Margaret: Well, I think that one of the children is reading that for school. It’s, uh, well, it’s required reading.
Jill: No wonder they don’t learn anything. Oh, say, have you read Kafka?
Margaret: No, I don’t even know who wrote it.
Jill [Laughing wildly.] You’re priceless. Franz Kafka, he's one of my pets. Writes beautifully. You must read The Trial, you absolutely must. I think it compares with Jean-Paul Sartre’s Nausea.
Jim: That’s a book?
Jill: That’s a book. His first novel, and better than Baudelaire, I think. Of course you’ve read Baudelaire.
Margaret: No, I haven’t.
Jill: You haven’t?
Verg: Honey, everyone doesn’t have the time to read that you do.
Jill: Well, I don’t either, but I make time.
Verg: Jill loves to read. She reads things that I don’t even understand.

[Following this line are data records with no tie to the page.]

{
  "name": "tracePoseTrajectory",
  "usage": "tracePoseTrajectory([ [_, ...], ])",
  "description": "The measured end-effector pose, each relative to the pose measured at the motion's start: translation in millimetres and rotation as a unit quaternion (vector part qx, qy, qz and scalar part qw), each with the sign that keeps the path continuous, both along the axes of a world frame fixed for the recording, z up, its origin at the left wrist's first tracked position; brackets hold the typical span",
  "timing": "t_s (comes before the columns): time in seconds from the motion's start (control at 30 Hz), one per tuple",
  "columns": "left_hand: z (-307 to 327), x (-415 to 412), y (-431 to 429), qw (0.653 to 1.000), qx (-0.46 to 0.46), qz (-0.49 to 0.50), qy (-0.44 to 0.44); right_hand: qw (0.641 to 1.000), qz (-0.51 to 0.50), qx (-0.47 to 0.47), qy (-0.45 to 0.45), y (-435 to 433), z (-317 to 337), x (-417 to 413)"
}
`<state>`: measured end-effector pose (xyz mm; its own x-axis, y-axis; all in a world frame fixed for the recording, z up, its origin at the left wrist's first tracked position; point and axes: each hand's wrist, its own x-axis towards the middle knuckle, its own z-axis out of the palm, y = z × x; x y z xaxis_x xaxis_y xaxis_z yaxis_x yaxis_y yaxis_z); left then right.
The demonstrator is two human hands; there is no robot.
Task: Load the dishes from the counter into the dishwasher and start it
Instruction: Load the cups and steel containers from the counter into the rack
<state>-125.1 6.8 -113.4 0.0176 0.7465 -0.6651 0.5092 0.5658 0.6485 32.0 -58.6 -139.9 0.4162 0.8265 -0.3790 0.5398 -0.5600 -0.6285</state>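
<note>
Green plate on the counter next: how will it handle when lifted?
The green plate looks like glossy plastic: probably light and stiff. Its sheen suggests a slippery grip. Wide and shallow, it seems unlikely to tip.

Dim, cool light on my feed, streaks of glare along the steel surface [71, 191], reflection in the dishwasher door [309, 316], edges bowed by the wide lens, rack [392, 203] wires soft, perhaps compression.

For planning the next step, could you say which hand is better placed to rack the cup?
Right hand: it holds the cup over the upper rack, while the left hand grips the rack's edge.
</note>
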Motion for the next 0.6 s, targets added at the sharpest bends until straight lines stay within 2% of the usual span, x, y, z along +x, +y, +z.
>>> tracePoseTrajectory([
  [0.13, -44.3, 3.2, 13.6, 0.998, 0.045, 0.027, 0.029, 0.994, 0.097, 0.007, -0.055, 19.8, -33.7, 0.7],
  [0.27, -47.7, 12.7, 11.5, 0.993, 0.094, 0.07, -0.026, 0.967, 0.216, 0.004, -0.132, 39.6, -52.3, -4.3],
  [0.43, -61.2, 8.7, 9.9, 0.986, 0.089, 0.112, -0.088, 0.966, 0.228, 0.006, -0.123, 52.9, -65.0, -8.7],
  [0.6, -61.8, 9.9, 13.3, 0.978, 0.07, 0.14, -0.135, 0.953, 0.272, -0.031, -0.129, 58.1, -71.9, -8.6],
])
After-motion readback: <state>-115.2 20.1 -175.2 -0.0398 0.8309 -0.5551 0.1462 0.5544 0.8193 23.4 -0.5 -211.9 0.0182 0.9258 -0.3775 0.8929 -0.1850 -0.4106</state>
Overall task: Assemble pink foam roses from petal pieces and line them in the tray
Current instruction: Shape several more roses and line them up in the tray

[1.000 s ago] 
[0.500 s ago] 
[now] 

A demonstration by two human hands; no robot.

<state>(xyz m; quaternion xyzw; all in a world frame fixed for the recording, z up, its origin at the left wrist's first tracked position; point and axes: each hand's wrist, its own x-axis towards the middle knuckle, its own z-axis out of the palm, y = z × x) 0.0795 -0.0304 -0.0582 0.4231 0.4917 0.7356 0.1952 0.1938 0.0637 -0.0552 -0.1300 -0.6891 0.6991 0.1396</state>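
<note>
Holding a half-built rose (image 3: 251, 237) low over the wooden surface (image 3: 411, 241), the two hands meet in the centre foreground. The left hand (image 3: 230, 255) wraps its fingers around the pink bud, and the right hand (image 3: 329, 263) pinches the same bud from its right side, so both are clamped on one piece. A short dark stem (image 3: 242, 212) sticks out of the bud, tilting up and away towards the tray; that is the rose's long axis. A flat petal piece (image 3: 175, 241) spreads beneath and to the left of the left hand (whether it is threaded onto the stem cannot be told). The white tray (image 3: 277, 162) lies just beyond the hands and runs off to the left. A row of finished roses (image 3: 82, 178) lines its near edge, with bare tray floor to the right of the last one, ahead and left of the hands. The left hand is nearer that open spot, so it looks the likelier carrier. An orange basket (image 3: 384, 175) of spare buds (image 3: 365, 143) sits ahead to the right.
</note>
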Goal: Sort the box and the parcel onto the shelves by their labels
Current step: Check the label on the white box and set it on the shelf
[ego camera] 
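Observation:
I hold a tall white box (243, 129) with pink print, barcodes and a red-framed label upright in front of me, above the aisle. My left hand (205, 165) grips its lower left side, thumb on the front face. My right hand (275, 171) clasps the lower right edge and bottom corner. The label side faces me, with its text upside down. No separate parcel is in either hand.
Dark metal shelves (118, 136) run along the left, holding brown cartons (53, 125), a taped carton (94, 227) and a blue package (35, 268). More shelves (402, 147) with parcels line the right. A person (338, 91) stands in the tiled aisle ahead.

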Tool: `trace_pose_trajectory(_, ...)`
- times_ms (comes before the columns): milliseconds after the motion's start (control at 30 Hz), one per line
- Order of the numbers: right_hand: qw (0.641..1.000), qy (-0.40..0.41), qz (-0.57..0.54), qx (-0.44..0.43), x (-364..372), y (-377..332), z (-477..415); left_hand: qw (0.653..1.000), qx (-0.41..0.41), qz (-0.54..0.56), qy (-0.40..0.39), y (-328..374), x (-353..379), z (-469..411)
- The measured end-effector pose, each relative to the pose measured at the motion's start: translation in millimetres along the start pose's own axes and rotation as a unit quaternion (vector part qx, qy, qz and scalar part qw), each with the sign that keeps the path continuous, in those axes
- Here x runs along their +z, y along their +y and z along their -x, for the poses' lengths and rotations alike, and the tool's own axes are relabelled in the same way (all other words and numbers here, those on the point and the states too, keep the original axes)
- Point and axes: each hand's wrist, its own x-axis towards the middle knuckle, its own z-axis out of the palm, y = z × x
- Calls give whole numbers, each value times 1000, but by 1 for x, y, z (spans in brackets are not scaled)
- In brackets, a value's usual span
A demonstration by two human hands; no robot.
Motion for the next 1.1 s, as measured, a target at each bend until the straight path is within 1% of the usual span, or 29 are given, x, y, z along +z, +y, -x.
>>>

Jill: You don’t try. Verg is the kind who reads a story in the New Yorker and asks, “Where’s the ending?” [Laughs.] Oh, poor Verg, he wants everything spelled out for him in neon and in capital letters.
[“Silas Marner?”]
Verg and Jill have no children. Jill cannot cook. Shoes give her claustrophobia, she says. She speaks in nicknames: Jimmy, Marge. As Margaret confesses to Jim at the evening’s end, even Jill’s compliments leave her feeling humiliated: “My home cooking, my home sewing, my home stupidity — a sweet, prim, dumb, little provincial wife.”
Greater difficulties develop when Verg flies off to visit his ailing (and controlling) mother and Jill stays with the Andersons. She reads and smokes, smokes and reads. Margaret refuses to let Jill help in any way, resenting yet insisting upon playing the role of gracious host. When Margaret is alone with Jim, she goes to pieces: Jill’s presence is making her miserable. Margaret even fears that she’s becoming “a repressed neurotic.”
But all shall be well. When daughter Kathy (now "Kath") needs someone to help her wash her hair and no one else is around, Jill volunteers and ends up answering Kathy’s many questions by confessing her loneliness: her mother’s dead, she says, and she has just one friend in the world, “a wonderful one, and I’m married to him.”
Kathy volunteers to be Jill’s friend; Jill runs from the bathroom crying; Kathy shares what she's learned; Margaret softens. She realizes that she’s never given Jill a chance and quickly enlists her help in mashing potatoes. By the end of the episode, Jill has been brought into the zone of domesticity — that is, the kitchen. Here she helps Betty with the dishes and smiles as she recalls her fall from the tamale wagon.
If all the Anderson women were found in the kitchen at this episode’s end, the Stepford overtones would be unbearable. But Margaret is taking time off.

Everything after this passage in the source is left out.